[What you should do]
Return each line of the records below that contains the word "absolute".

#### Given records ####

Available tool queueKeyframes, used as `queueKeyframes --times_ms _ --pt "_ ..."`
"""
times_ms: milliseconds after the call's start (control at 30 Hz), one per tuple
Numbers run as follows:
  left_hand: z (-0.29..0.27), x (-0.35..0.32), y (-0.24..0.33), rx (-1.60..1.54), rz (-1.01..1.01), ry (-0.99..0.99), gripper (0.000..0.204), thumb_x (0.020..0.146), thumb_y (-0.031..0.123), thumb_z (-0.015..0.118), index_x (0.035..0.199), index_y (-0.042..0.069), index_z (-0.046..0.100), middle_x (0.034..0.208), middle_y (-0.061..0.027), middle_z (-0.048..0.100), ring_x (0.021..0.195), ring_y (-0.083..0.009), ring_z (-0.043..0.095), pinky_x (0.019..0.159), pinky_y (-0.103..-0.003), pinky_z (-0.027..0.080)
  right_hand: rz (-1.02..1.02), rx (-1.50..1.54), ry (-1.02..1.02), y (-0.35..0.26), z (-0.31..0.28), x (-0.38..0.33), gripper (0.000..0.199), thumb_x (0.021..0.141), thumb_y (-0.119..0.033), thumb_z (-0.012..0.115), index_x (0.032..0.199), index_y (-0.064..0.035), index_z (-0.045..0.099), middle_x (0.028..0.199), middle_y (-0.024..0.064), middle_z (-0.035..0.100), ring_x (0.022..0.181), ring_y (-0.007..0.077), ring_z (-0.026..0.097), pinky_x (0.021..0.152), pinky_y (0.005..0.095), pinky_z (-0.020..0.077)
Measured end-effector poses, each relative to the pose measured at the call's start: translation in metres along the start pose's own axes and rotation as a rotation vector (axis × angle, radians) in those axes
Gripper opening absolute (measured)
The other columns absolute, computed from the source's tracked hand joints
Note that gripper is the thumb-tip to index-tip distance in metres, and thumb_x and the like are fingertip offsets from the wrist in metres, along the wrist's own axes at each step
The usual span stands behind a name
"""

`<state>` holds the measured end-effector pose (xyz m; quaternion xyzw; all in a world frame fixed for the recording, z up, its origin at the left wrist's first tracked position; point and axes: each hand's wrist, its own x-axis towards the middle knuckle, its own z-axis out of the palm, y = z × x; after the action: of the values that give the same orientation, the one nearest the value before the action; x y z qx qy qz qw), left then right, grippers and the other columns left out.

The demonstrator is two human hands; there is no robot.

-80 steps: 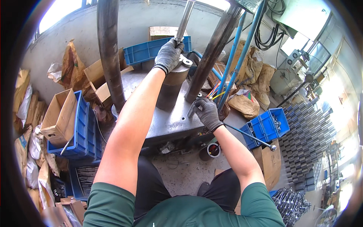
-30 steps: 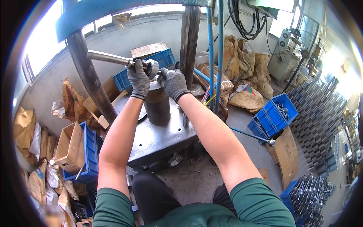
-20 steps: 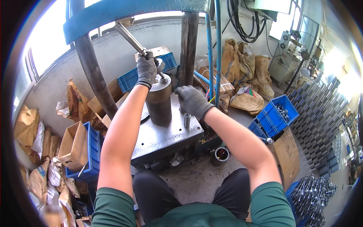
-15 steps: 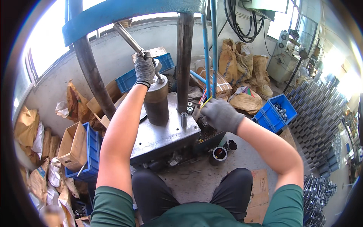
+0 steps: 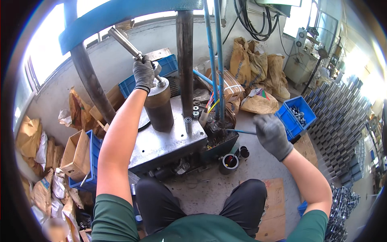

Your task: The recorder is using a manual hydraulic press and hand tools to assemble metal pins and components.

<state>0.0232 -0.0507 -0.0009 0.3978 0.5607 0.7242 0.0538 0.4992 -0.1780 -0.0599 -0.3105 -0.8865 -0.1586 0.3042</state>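
Note:
My left hand (image 5: 144, 73), in a grey glove, is closed around a shiny metal shaft (image 5: 125, 43), which slants up to the left. Beside this hand, a metal eye end (image 5: 157, 68) stands over a thick steel cylinder (image 5: 160, 111) on the press's steel table (image 5: 161, 143). My right hand (image 5: 273, 136), also gloved in grey, is in the air right of the table, its fingers curled. A thin blue rod (image 5: 242, 131) runs to the edge of this hand; whether the fingers grip it is hidden.
The press has dark posts (image 5: 185, 60) and a blue crossbeam (image 5: 129, 16). Small metal sleeves (image 5: 188, 125) stand at the table's right edge. Dark pots (image 5: 229, 163) are on the floor. Farther right are a blue bin (image 5: 296, 117) of metal parts and stacked metal tubes (image 5: 338, 121).
My right hand has moved right, away from the coloured wires, uncovering the blue rod. My left hand still grips the shaft. The whole view has shifted slightly.

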Motion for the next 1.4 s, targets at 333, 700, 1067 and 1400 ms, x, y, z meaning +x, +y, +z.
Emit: queueKeyframes --times_ms 333,700,1067,1400 --pt "-0.001 0.014 -0.016 0.058 0.073 -0.007 0.026 0.109 0.025 0.054 0.097 0.001 0.057 0.069 -0.0058 0.062 0.060 -0.0166 0.062 0.055 -0.037 0.052 0.099 0.027 0.313 0.066 0.050 0.122 0.044 0.083 0.013 0.055 0.123 -0.0028 0.065 0.128 0.0176 0.065 0.115 0.0394 0.066 0.100 0.0421 0.0555" --pt "0.008 0.027 -0.006 0.158 0.097 -0.095 0.027 0.107 0.027 0.057 0.101 0.001 0.062 0.071 -0.0075 0.064 0.062 -0.0178 0.064 0.058 -0.037 0.053 0.215 -0.022 0.162 0.074 0.054 0.138 0.022 0.086 0.002 0.062 0.105 -0.0034 0.072 0.108 0.0196 0.071 0.099 0.0388 0.070 0.091 0.0446 0.0563" --pt "0.025 0.047 -0.011 0.262 0.097 -0.290 0.039 0.109 0.040 0.053 0.111 0.003 0.062 0.073 -0.0108 0.066 0.067 -0.0246 0.067 0.061 -0.041 0.054 0.456 -0.011 -0.053 0.052 0.035 0.133 0.051 0.097 -0.053 0.063 0.109 -0.0048 0.075 0.106 0.0192 0.074 0.102 0.0378 0.071 0.090 0.0473 0.0560" --pt "0.026 0.036 -0.003 0.365 0.139 -0.255 0.038 0.108 0.040 0.053 0.116 0.004 0.064 0.083 -0.0190 0.072 0.080 -0.0361 0.072 0.072 -0.049 0.055 0.161 -0.039 -0.008 0.039 0.016 0.044 0.018 0.091 -0.016 0.065 0.104 -0.0040 0.069 0.095 0.0190 0.070 0.091 0.0386 0.070 0.081 0.0470 0.0570"
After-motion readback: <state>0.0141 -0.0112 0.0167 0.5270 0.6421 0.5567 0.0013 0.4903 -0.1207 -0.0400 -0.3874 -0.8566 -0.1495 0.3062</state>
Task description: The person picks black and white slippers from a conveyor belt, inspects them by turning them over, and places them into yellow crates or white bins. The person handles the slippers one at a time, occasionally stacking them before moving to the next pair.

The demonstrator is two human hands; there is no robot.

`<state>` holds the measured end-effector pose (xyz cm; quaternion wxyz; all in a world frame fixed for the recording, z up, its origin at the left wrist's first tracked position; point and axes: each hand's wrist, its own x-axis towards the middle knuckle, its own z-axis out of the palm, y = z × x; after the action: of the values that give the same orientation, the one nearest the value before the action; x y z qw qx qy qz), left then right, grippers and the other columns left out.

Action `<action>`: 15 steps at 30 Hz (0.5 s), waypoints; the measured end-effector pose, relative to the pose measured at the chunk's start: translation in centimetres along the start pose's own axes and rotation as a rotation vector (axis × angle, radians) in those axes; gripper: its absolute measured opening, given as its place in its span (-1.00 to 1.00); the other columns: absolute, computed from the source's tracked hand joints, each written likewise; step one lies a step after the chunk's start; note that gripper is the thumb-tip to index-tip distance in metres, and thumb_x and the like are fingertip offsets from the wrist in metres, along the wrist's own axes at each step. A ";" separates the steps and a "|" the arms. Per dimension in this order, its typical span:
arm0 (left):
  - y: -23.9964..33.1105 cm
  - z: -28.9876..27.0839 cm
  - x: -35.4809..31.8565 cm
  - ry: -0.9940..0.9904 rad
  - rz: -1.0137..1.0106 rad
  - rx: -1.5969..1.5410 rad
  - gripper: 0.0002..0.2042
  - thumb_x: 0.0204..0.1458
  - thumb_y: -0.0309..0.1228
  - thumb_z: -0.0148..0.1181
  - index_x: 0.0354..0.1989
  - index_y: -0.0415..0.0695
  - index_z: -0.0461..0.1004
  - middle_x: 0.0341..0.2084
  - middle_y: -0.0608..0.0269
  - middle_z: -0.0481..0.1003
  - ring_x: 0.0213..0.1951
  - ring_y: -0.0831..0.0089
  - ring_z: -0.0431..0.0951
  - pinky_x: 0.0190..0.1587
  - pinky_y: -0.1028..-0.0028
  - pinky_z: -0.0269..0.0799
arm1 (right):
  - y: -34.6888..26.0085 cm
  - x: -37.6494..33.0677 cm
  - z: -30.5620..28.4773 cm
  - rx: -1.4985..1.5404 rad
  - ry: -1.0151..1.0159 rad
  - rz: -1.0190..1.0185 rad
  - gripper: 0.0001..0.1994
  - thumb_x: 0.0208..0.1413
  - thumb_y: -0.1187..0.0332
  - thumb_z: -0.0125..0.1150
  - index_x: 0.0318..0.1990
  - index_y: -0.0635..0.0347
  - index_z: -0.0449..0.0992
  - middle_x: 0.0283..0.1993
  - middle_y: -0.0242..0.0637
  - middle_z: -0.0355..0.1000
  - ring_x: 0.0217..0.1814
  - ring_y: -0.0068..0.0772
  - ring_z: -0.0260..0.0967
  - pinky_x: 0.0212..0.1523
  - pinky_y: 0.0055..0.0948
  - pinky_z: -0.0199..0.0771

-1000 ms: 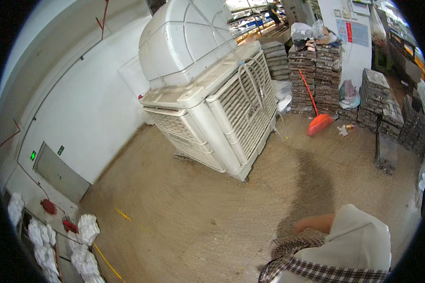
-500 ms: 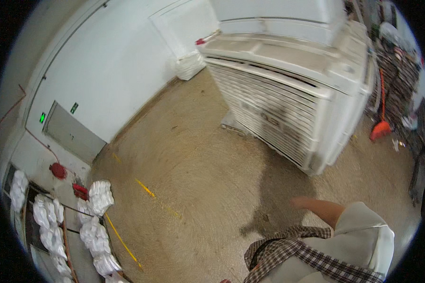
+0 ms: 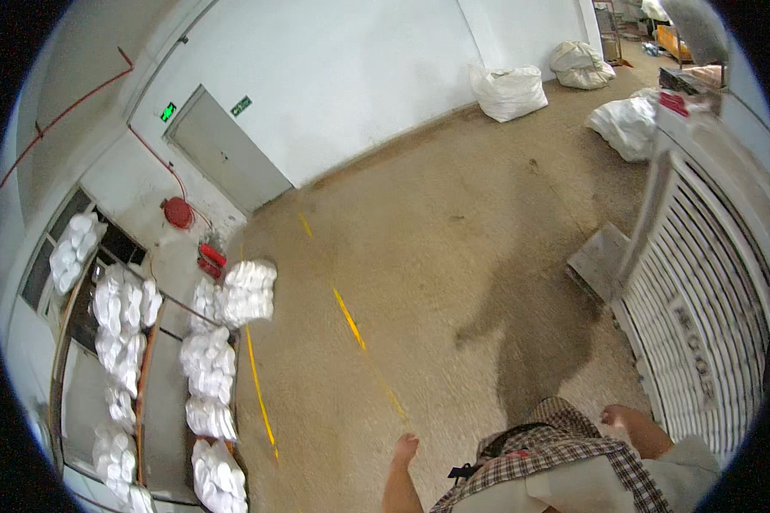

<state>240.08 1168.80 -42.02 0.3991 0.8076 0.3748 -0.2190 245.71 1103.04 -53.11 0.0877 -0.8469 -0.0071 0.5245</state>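
My left hand (image 3: 406,447) is over the concrete floor at the bottom centre, its fingers loosely curled with nothing visible in them. On the other side of my body, my right hand (image 3: 613,416) hangs near the slatted front of a large white air cooler (image 3: 697,316). Its fingers are small and blurred, so their shape is unclear. Neither hand touches anything I can see. A brown checked apron (image 3: 565,436) covers my front, over a light shirt.
Racks on the left hold stacked white bagged bundles (image 3: 210,363). Yellow lines (image 3: 348,318) mark the floor. A grey door (image 3: 231,158), a red hose reel (image 3: 178,213) and red extinguishers (image 3: 211,259) are beyond. White sacks (image 3: 509,92) sit along the far wall.
My view has turned right, and the air cooler now stands at the right edge. More white sacks show at the back. My left hand has come into view; my right arm is lower.
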 end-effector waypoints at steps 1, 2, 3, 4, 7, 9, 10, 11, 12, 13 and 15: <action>5.4 -0.9 4.3 -0.029 0.049 -0.040 -0.63 0.09 -0.31 0.09 0.07 -0.15 0.39 -0.17 0.08 0.53 -0.13 0.22 0.52 -0.08 0.31 0.42 | 0.9 1.9 -1.1 0.039 -0.015 0.032 -0.64 0.18 0.12 0.07 0.05 0.09 0.42 0.10 -0.21 0.37 0.09 -0.13 0.32 0.09 -0.11 0.30; 9.9 -1.5 7.7 -0.026 0.087 0.089 -0.64 0.09 -0.31 0.09 0.07 -0.14 0.39 -0.16 0.09 0.52 -0.13 0.24 0.52 -0.08 0.32 0.42 | 1.8 3.4 -2.4 0.066 -0.029 0.069 -0.63 0.19 0.12 0.06 0.06 0.10 0.40 0.11 -0.20 0.35 0.10 -0.13 0.31 0.09 -0.11 0.30; 14.8 -1.7 11.8 -0.033 0.163 0.211 -0.64 0.10 -0.31 0.08 0.07 -0.12 0.39 -0.15 0.10 0.52 -0.13 0.26 0.51 -0.08 0.33 0.42 | 2.2 5.0 -3.8 0.098 -0.044 0.098 -0.62 0.19 0.13 0.04 0.08 0.12 0.39 0.12 -0.18 0.34 0.11 -0.13 0.30 0.10 -0.11 0.29; 19.9 -1.5 16.0 -0.068 0.205 0.346 -0.65 0.10 -0.31 0.07 0.07 -0.11 0.40 -0.15 0.11 0.52 -0.12 0.27 0.51 -0.09 0.35 0.42 | 2.0 6.5 -5.3 0.122 -0.060 0.126 -0.61 0.20 0.13 0.03 0.09 0.13 0.37 0.13 -0.17 0.33 0.12 -0.13 0.29 0.10 -0.11 0.29; 31.4 -0.4 24.8 -0.105 0.173 0.515 -0.61 0.12 -0.30 0.06 0.10 -0.17 0.35 -0.07 0.10 0.48 -0.08 0.30 0.49 -0.03 0.37 0.40 | -0.2 11.4 -12.8 0.202 -0.080 0.135 -0.59 0.22 0.15 -0.02 0.13 0.17 0.31 0.17 -0.14 0.28 0.16 -0.13 0.26 0.12 -0.11 0.28; 35.0 -1.1 27.7 -0.190 0.088 0.285 -0.58 0.10 -0.29 0.09 0.09 -0.25 0.32 -0.07 0.08 0.47 -0.10 0.31 0.49 -0.05 0.36 0.41 | -2.7 14.8 -21.4 0.242 -0.034 0.115 -0.58 0.23 0.16 -0.05 0.16 0.20 0.27 0.19 -0.12 0.26 0.19 -0.13 0.24 0.13 -0.11 0.27; 36.2 -2.0 29.0 -0.202 0.132 0.322 -0.58 0.10 -0.28 0.09 0.08 -0.24 0.32 -0.08 0.08 0.47 -0.10 0.31 0.49 -0.06 0.35 0.41 | -4.4 16.5 -26.9 0.260 0.015 0.103 -0.57 0.24 0.16 -0.06 0.17 0.22 0.25 0.21 -0.11 0.24 0.20 -0.12 0.23 0.13 -0.11 0.26; 38.1 -2.4 30.7 -0.221 0.149 0.343 -0.58 0.10 -0.28 0.09 0.08 -0.24 0.32 -0.08 0.08 0.48 -0.11 0.30 0.49 -0.06 0.35 0.41 | -6.4 18.0 -33.1 0.282 0.069 0.082 -0.56 0.25 0.17 -0.08 0.18 0.23 0.23 0.22 -0.10 0.23 0.21 -0.12 0.22 0.14 -0.11 0.26; 40.4 -2.5 32.9 -0.243 0.164 0.368 -0.58 0.10 -0.28 0.09 0.08 -0.24 0.32 -0.08 0.07 0.48 -0.11 0.30 0.49 -0.07 0.34 0.41 | -8.6 20.0 -39.4 0.324 0.146 0.044 -0.55 0.25 0.17 -0.09 0.20 0.25 0.21 0.23 -0.09 0.22 0.22 -0.12 0.21 0.14 -0.11 0.26; 43.0 -2.5 34.7 -0.260 0.180 0.380 -0.58 0.10 -0.28 0.09 0.08 -0.24 0.32 -0.09 0.07 0.48 -0.11 0.30 0.49 -0.07 0.34 0.41 | -10.8 21.2 -46.0 0.365 0.212 -0.010 -0.54 0.26 0.18 -0.11 0.21 0.26 0.19 0.24 -0.08 0.20 0.23 -0.12 0.20 0.14 -0.11 0.25; 49.0 -1.5 39.2 -0.296 0.204 0.379 -0.58 0.10 -0.27 0.09 0.08 -0.24 0.32 -0.09 0.07 0.48 -0.12 0.29 0.49 -0.09 0.33 0.41 | -15.3 23.7 -58.9 0.429 0.297 -0.163 -0.53 0.27 0.19 -0.14 0.24 0.29 0.15 0.27 -0.06 0.18 0.26 -0.12 0.18 0.15 -0.11 0.24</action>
<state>302.86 1167.30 -43.19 0.3111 0.8607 0.1811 -0.3599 309.98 1112.20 -46.15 0.3073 -0.8732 0.0489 0.3751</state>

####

[Exercise solution]
Gripper opening absolute (measured)
The other columns absolute, computed from the source's tracked hand joints
Action `<action>`: 15 steps at 30 Hz (0.5 s), waypoints; the measured end-effector pose, relative to the pose measured at the chunk's start: translation in centimetres along the start pose's own axes and rotation as a rotation vector (axis × angle, radians) in those axes; gripper: its absolute measured opening, given as its place in its span (-1.00 to 1.00); the other columns: absolute, computed from the source's tracked hand joints, each written likewise; step one lies a step after the chunk's start; note that gripper is the thumb-tip to index-tip distance in metres, and thumb_x and the like are fingertip offsets from the wrist in metres, along the wrist's own axes at each step. A ";" separates the steps and a "|" the arms. Per dimension in this order, its typical span:

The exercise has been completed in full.